There were 4,086 households, out of which 45.7% had children under the age of 18 living with them, 62.6% were married couples living together, 13.9% had a female householder with no husband present, and 19.1% were non-families. 13.4% of all households were made up of individuals, and 1.9% had someone living alone who was 65 years of age or older. The average household size was 3.08 and the average family size was 3.39.

In the CDP, the population was spread out, with 29.8% under the age of 18, 7.8% from 18 to 24, 32.2% from 25 to 44, 24.7% from 45 to 64, and 5.5% who were 65 years of age or older.
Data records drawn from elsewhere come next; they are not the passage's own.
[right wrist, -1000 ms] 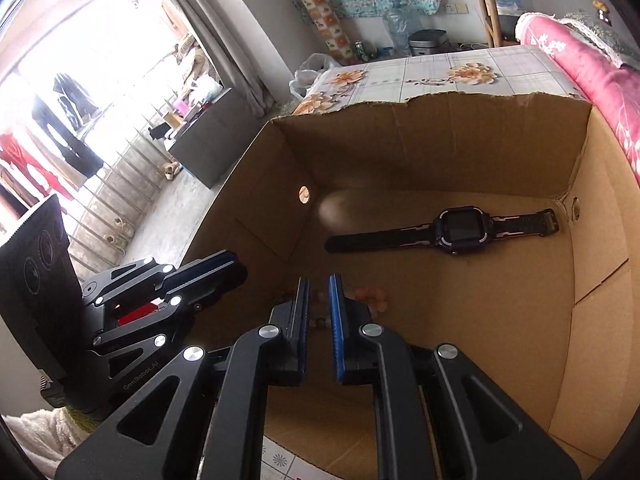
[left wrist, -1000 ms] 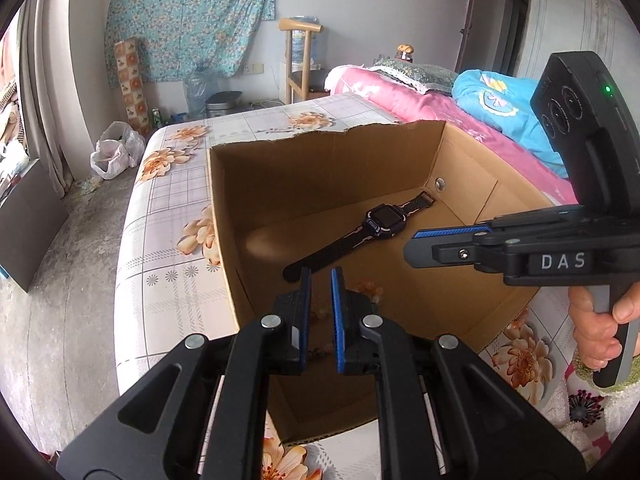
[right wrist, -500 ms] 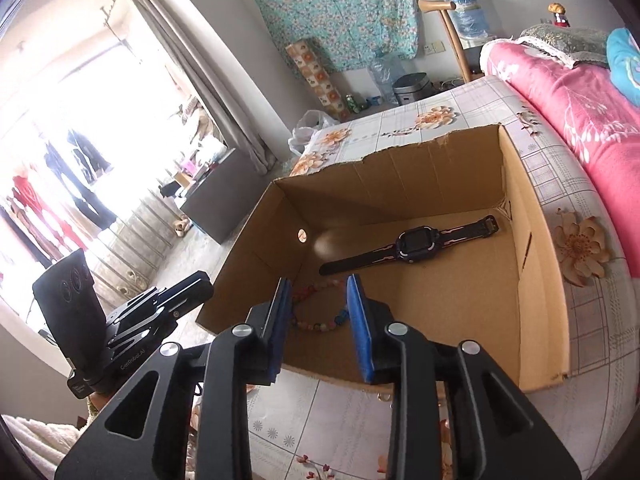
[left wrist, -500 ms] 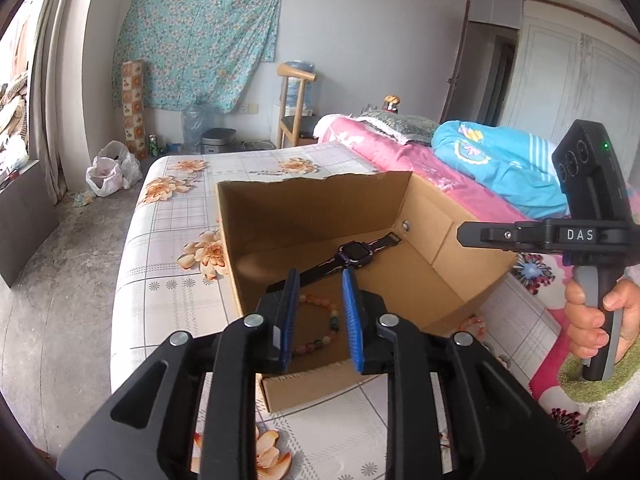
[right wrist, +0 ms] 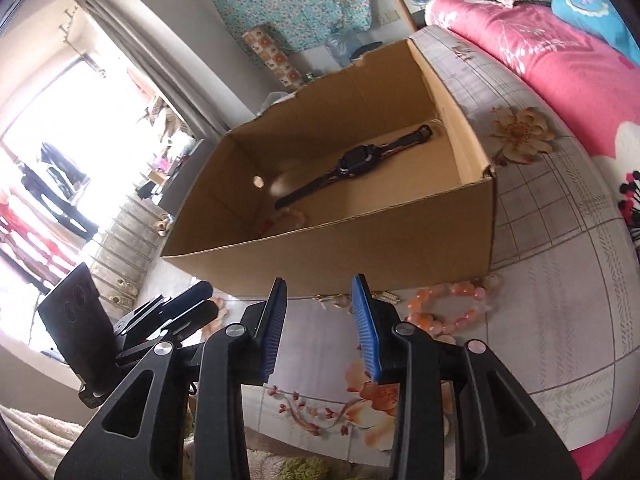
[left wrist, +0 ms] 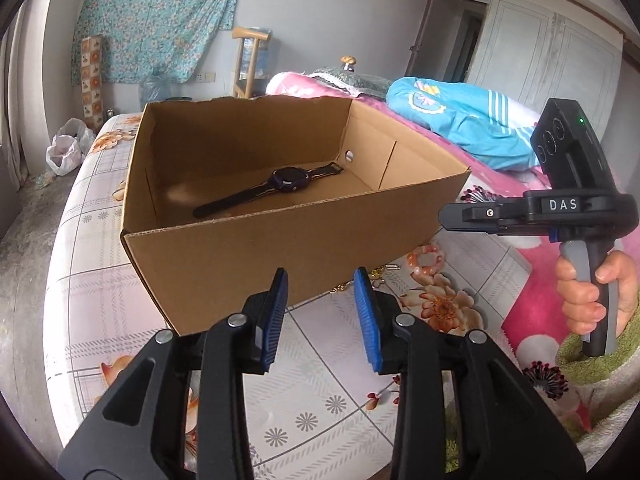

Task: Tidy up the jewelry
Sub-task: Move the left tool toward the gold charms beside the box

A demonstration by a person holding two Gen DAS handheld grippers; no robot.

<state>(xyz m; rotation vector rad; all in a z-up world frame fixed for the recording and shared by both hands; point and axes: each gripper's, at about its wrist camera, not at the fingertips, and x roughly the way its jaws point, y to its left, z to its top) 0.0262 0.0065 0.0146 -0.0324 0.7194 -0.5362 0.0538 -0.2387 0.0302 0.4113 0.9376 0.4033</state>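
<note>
Left gripper (left wrist: 320, 316): jaws apart, empty.
Right gripper (right wrist: 319, 320): jaws apart, empty.
Pink bead bracelet (right wrist: 444, 312): right view, 2 o'clock of fingers.
Smartwatch (left wrist: 276, 186): inside cardboard box (left wrist: 280, 248).

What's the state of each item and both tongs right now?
Left tongs: open, empty.
Right tongs: open, empty.
Box: upright, open top.
Watch: flat on box floor, strap unbuckled.
Bead bracelet in box: lying by near wall.
Pink bracelet: outside box, on the tablecloth.
</note>
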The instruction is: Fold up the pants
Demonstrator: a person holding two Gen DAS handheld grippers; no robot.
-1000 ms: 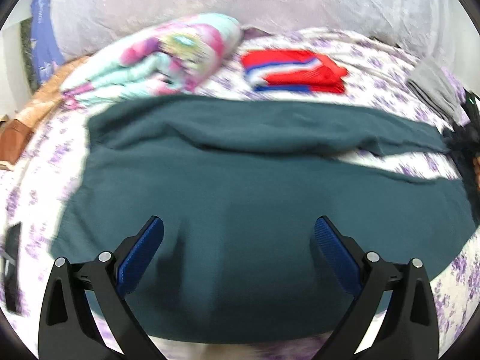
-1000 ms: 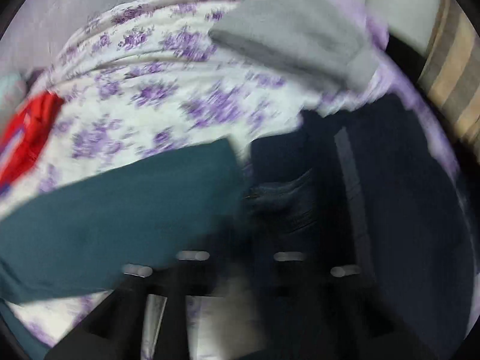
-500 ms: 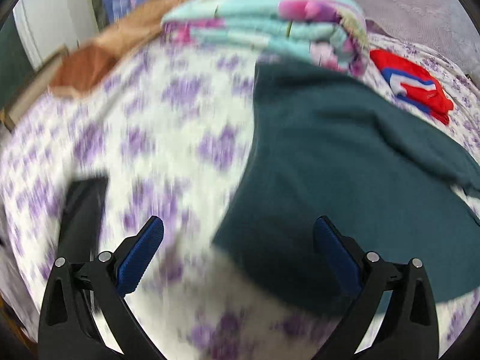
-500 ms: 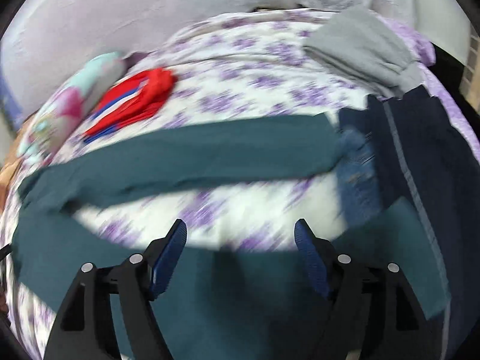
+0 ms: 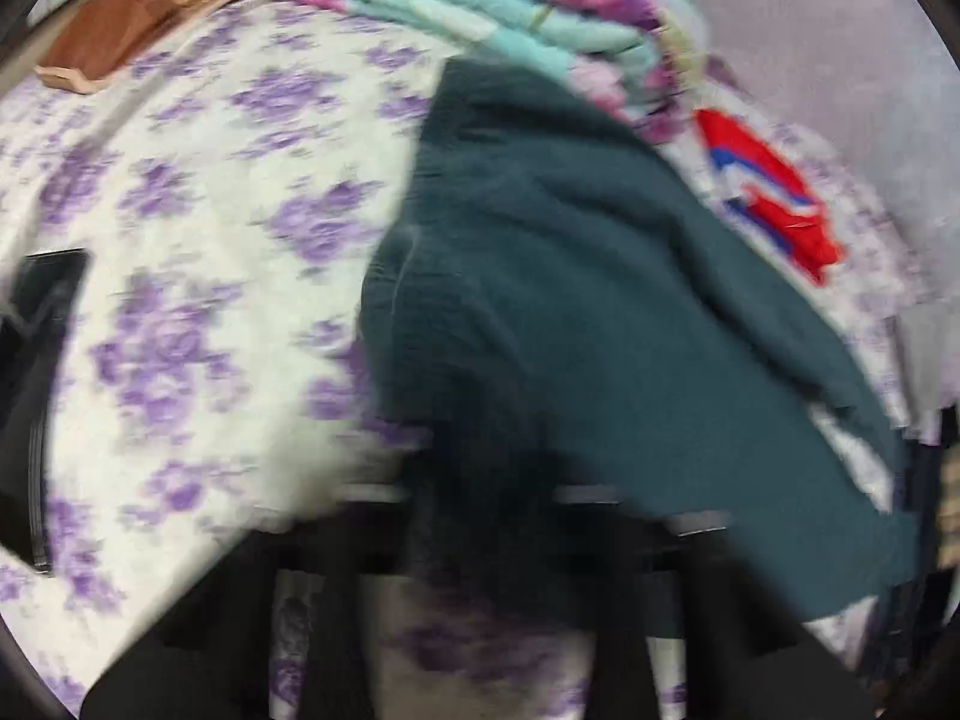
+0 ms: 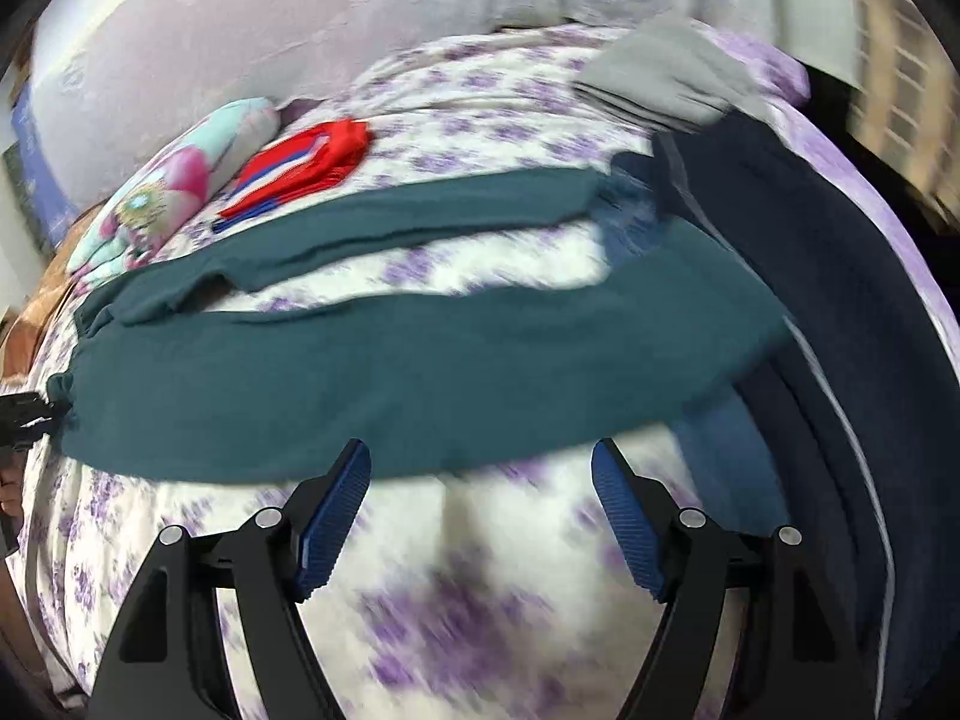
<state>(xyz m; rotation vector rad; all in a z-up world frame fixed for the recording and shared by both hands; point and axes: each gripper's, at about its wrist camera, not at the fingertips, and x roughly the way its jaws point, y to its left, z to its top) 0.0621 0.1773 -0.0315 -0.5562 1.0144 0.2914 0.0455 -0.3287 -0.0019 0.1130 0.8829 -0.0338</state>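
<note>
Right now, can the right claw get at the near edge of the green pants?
Probably yes: the right claw is open, and the green pants lie just ahead with only bare bedsheet between.

Left wrist view close, blurred, right wrist view higher (both share teal pants (image 6: 420, 372))

The left gripper (image 5: 480, 540) is a dark blur, and the green pants (image 5: 570, 300) hide its tips.
</note>
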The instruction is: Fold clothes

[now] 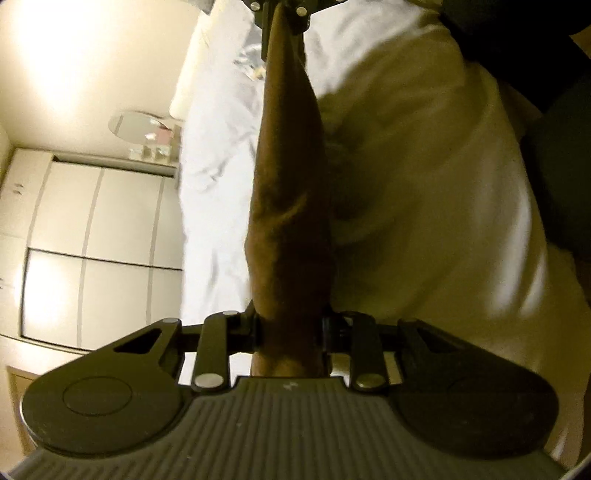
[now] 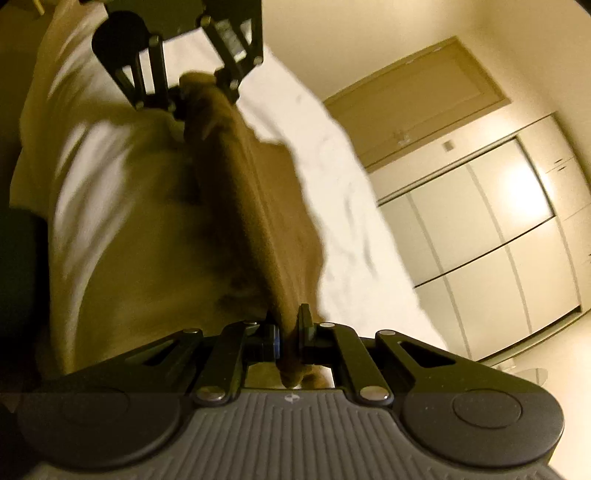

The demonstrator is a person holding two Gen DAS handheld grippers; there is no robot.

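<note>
A brown garment [image 1: 291,206] is stretched into a long taut band between my two grippers. In the left wrist view my left gripper [image 1: 290,332] is shut on one bunched end of it, and the right gripper [image 1: 282,14] grips the far end at the top edge. In the right wrist view my right gripper [image 2: 290,339] is shut tight on a thin fold of the brown garment [image 2: 236,206]. The cloth runs up from there to the left gripper [image 2: 199,96], which clamps its other end. The band hangs above a white bed sheet [image 1: 218,166].
A blurred cream cloth mass [image 1: 424,184] fills one side of both views, with dark shapes beyond it. The white bed sheet [image 2: 351,221] lies below. White wardrobe doors [image 2: 498,240], a beige door [image 2: 413,99] and a round glass top [image 1: 140,127] with small items stand behind.
</note>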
The median age was 34 years. For every 100 females, there were 93.2 males. For every 100 females age 18 and over, there were 89.6 males.

The median income for a household in the CDP was $80,851, and the median income for a family was $85,448. Males had a median income of $53,484 versus $40,450 for females. The per capita income for the CDP was $27,920. About 2.6% of families and 4.5% of the population were below the poverty line, including 4.3% of those under age 18 and 9.9% of those age 65 or over.
==Glenn Dale Fire Association==

The Glenn Dale Fire Association was formed to serve as a volunteer fire department for the Glenn Dale area in 1928. Prior to that, there was no organized fire protection available for quite some distance around.

==Glenn Dale Hospital==

Glenn Dale Hospital was a tuberculosis sanatorium. It is a large facility, consisting of 23 buildings on 210 acre, that was built in 1934 and closed in 1982 due to asbestos. Though it will be eventually demolished, for decades it was an important public health institution near Washington, D.C. Park Police patrol the hospital grounds regularly.

The hospital was featured in an award-winning Washington Post Magazine article, "Quarantined," on Dec. 10, 2006, by Leah Y. Latimer, former staff writer and author. The article detailed Latimer's mother's hospitalization there in the 1950s and the emotional fall-out for their family from then to the present. Latimer gave a lecture on the grounds of Glenn Dale on October 4, 2008. It was the first time the public was allowed on the grounds in almost 30 years. The unadvertised event drew more than 150 people. Latimer said she plans more lectures around the area, based on her continuing research and 110+ interviews.

The hospital was listed on the National Register of Historic Places in 2011.

==Glenn Dale Golf Club==

Glenn Dale Golf Club was a public golf course owned and operated by the Shields family from 1958 through August 2019, on a property once owned by Associate U.S. Supreme Court Justice Gabriel Duvall. The family also owned and operated the now closed Twin Shields Golf Club.

LPGA golfer Troy Beck, the head teaching professional at the Glenn Dale Golf Club driving range, was well known for her playing history and commitment to junior golf. Since the Glenn Dale Golf Club closed, she has operated her golf academy at Lake Presidential Golf Club in Upper Marlboro, Maryland.

==Government==
The U.S. Postal Service operates the Glenn Dale Post Office.

==Education==
The area is served by the Prince George's County Public Schools system.

Elementary schools serving sections of the CDP are Glenn Dale, Catherine T. Reed, and High Bridge.

Residents of the CDP are served in separate zones by Thomas Johnson Middle School and Samuel Ogle Middle School.

Residents of the CDP are served in separate zones by DuVal High School and Bowie High School.